# Sure, just give it away!



## SABL (Jul 4, 2008)

My son just sold his E350 Club wagon (almost identical to mine) as shown in "what does everyone drive" for $700. The van is a good reliable vehicle with great tires and a 5.8L strong running powerplant. I won't list all the other goodies but it was a really sweet work van. 

I just took his old van....E250HD (8550Lb package) in for scrap without the tranny....I'm gonna strip it (E40D) and sell it for the aluminium components. Long story made short.....The "junker" was worth $610 just for scrap!! 

I'm not peeved at the kid for "giving" his van away....it's just nice to see that someone can get some use out of a vehicle that was no longer needed for his line of work. 

I'm going to get rid of another E250HD for scrap....I would be too embarassed to sell it for more than scrap price. It still runs but needs some work....body rusted, broken brake line, exhaust....it has seen better days.

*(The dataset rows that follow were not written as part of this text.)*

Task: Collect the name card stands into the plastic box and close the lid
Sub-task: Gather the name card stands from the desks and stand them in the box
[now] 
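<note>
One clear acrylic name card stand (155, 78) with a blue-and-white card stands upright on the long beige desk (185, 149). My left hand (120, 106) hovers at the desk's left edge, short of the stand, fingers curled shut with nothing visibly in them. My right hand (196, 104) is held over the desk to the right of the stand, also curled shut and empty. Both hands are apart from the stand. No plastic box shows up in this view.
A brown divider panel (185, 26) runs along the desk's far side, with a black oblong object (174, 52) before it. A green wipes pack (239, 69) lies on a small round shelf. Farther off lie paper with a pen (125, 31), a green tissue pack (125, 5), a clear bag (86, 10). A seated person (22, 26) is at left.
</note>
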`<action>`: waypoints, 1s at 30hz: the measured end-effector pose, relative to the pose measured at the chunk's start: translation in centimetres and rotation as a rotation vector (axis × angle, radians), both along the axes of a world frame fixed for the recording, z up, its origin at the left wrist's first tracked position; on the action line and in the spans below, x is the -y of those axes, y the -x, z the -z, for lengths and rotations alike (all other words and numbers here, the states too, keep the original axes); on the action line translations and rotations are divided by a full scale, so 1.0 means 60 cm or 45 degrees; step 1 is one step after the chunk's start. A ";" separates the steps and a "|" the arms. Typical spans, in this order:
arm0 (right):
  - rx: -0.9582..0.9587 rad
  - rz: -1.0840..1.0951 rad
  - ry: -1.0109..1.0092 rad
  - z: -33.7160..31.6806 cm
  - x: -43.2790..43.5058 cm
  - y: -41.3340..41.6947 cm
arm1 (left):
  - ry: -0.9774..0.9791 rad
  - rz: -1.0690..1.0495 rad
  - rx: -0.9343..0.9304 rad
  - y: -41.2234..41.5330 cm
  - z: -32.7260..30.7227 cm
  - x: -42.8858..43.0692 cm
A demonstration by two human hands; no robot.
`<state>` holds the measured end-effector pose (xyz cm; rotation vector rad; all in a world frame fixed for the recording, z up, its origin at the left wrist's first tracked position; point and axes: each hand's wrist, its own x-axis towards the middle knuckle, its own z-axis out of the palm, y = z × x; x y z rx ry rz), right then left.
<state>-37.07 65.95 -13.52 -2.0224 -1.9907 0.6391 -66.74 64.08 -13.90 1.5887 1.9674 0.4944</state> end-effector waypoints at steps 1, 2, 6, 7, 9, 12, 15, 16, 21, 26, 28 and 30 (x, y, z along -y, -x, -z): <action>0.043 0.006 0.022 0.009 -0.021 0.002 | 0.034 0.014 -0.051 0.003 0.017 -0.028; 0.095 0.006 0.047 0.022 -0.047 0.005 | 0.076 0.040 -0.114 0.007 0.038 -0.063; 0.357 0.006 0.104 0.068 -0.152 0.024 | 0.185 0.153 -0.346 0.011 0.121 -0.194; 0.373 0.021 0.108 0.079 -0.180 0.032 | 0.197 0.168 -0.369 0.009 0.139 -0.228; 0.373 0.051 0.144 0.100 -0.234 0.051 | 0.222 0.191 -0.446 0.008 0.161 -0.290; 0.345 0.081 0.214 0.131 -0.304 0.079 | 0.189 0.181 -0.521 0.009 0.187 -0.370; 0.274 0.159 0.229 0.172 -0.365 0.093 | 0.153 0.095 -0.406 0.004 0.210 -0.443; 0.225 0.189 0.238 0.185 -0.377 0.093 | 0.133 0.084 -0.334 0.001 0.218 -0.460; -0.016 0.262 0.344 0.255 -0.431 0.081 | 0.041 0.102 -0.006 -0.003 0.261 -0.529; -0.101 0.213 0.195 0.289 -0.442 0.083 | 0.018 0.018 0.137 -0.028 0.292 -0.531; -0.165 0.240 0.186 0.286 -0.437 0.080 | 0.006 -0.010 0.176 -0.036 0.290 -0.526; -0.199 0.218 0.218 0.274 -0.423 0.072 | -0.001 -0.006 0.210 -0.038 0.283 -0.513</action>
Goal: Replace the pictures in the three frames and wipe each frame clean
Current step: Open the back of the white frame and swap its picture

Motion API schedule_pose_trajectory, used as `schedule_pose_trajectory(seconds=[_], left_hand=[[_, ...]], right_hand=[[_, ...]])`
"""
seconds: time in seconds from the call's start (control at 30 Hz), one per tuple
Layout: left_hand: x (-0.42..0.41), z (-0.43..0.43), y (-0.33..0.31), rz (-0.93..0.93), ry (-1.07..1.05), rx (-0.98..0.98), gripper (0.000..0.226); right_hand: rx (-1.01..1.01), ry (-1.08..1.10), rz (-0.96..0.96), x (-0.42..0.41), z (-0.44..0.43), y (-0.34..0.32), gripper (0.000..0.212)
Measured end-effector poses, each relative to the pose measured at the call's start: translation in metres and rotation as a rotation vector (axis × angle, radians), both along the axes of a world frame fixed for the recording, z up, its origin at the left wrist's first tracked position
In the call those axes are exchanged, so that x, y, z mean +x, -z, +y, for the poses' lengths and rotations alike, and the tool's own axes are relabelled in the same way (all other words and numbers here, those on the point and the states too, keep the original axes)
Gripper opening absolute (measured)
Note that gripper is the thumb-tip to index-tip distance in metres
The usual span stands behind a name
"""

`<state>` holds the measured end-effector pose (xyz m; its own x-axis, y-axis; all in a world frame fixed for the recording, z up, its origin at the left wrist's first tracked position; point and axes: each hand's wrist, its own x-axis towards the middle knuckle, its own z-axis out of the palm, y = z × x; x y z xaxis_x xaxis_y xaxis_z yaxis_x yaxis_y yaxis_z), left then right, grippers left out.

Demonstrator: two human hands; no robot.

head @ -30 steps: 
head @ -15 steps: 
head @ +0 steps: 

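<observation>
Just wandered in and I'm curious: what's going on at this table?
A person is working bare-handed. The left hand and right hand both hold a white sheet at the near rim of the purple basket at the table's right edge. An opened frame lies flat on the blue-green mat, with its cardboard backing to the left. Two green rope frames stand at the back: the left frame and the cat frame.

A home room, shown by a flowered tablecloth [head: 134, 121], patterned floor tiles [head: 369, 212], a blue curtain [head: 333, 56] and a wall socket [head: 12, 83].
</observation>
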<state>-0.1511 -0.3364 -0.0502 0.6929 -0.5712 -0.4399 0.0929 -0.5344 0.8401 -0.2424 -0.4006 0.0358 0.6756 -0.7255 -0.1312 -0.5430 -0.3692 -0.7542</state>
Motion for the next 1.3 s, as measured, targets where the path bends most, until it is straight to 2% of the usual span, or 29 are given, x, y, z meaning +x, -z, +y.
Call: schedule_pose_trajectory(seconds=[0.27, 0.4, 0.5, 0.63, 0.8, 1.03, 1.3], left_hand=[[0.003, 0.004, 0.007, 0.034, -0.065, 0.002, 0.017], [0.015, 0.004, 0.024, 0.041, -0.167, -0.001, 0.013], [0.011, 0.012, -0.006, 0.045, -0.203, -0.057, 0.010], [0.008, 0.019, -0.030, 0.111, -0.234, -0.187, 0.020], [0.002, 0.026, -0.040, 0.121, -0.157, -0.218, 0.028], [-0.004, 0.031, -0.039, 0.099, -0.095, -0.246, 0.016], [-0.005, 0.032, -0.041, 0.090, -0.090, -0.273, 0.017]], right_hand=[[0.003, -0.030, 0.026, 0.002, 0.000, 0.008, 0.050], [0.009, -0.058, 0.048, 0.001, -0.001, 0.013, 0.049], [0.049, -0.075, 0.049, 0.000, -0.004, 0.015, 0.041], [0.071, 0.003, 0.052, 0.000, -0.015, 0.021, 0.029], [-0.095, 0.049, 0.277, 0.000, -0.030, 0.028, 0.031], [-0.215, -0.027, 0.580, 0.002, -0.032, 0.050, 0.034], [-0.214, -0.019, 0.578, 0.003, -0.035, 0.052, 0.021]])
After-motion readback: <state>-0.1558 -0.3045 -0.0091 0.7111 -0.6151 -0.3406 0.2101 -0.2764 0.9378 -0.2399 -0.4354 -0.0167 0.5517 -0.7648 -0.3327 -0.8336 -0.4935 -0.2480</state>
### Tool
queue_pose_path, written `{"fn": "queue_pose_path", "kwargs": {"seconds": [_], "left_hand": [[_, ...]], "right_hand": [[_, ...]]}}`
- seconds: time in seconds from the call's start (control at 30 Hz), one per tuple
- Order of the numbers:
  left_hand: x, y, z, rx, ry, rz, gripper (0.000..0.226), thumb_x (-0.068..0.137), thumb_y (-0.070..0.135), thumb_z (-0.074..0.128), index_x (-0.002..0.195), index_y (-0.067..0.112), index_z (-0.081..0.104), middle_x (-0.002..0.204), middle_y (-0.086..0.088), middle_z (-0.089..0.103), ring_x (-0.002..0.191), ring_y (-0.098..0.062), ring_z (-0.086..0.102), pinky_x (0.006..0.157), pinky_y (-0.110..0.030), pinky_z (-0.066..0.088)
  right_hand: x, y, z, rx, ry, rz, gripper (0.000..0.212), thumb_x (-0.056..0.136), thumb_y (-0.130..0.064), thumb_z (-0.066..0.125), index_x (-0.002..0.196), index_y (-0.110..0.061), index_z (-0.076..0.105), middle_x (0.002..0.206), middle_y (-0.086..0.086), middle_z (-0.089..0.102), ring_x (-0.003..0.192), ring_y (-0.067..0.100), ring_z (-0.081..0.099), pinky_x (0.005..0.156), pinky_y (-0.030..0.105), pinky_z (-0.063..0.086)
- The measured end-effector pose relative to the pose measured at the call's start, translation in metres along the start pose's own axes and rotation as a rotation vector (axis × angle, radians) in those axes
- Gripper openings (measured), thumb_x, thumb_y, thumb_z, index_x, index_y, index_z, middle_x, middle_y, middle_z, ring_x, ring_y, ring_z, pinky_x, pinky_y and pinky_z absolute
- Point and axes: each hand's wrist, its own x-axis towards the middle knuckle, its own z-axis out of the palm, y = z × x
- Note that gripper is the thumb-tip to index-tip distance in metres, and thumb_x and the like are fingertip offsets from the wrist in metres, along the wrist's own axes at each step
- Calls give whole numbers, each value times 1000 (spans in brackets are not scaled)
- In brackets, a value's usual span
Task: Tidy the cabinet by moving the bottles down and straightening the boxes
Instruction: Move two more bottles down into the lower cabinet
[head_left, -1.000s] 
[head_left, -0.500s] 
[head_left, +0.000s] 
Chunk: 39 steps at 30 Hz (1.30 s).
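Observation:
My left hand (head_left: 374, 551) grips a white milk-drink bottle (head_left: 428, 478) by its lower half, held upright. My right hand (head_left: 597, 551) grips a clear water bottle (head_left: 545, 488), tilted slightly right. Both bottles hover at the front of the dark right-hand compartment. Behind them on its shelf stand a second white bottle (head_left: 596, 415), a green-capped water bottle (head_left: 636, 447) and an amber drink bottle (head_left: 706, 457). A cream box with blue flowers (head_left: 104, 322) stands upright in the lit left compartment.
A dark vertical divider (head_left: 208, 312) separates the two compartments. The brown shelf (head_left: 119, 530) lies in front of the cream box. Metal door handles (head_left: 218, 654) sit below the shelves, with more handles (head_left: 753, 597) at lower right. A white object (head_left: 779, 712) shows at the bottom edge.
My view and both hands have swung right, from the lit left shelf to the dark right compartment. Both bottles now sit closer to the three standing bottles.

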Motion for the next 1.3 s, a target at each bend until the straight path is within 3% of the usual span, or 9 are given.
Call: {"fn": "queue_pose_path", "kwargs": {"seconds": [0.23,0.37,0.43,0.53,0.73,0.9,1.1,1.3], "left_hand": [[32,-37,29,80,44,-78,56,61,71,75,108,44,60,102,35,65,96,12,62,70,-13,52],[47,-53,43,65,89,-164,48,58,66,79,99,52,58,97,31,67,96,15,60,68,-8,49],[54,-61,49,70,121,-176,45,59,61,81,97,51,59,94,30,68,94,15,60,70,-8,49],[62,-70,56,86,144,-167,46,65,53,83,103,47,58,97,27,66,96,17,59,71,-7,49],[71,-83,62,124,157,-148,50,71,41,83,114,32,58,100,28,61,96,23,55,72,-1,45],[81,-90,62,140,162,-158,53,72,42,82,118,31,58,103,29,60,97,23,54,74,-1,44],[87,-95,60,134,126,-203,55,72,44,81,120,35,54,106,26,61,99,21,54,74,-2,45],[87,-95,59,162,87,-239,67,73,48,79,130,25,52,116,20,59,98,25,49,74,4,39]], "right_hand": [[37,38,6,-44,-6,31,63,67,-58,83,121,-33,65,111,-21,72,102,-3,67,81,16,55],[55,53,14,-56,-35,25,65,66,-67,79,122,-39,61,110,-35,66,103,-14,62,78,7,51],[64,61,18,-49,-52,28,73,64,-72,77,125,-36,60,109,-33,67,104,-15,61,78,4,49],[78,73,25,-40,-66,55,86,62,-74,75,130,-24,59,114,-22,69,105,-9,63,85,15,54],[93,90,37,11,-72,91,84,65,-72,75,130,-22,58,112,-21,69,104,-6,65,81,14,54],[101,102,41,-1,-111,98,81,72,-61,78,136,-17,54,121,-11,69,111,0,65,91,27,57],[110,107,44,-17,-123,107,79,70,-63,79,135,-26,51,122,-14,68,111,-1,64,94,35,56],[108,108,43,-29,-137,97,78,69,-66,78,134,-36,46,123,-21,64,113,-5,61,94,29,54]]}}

This not a solicitation to sell the old van....I'm just talking to hear myself. That sometimes happens in old age....LOL

SABL


----------



## ebackhus (Apr 21, 2005)

Sometimes the only way to have an intelligent conversation is to talk to oneself.


----------



## BUDFAN8 (Apr 11, 2007)

SABL i gave 500 for 2 92 mark8s one was pure parts car no title blown out air bags no tranny but good motor. other was good running car with good title. put the wife in the good one she drove it a week and managed to blow the head gasket (im blameing her but yall know me being a mechanic and mechanics dont work on thier own stuff because theres no money in that). ignore talk in parentasees?spelling? anyway i figured ok now i have to pull both motors and install one. well after putting it off for a couple days (dont ask her she will tell yall it was more like 6 weeks) i found her another car that was cheaper on gas to drive back and forth to work. so now to the point. i take the bad motor out and scrap the aluminium and get a few bucks for it. dont know exactly because i had other aluminium stuff to go with it. then took the one with the good motor to the scrap yard got 440 bucks and still have the aluminium wheels( took it off because after pulling the first motor i figured im not doing that crap again im not set up to pull motors out from under the cars). then i took the one with no motor and good tranny and got 360 and still have the wheels from it too ( some dummy should have pulled the good tranny being the only thing holding it in there was a wire and the crossmember). last time i took aluminium wheels they were bringing 16 bucks each so i know i would have had a good car if i wouldve put a little effort in it but i figure if i had fixed the one and sold it i wouldve gotton around 1200 for it and scrapping both and getting to be lazy ill have around 1000 from both so lazy won. still good profit and little work i just hated to send them to thier deaths both had the all aluminium 4.6 v8s and when the one was running boy she would fly.

well im getting off the soap box before yall start throwing rotton tomatos for the sin i commited by killin those cars.


Bud.


----------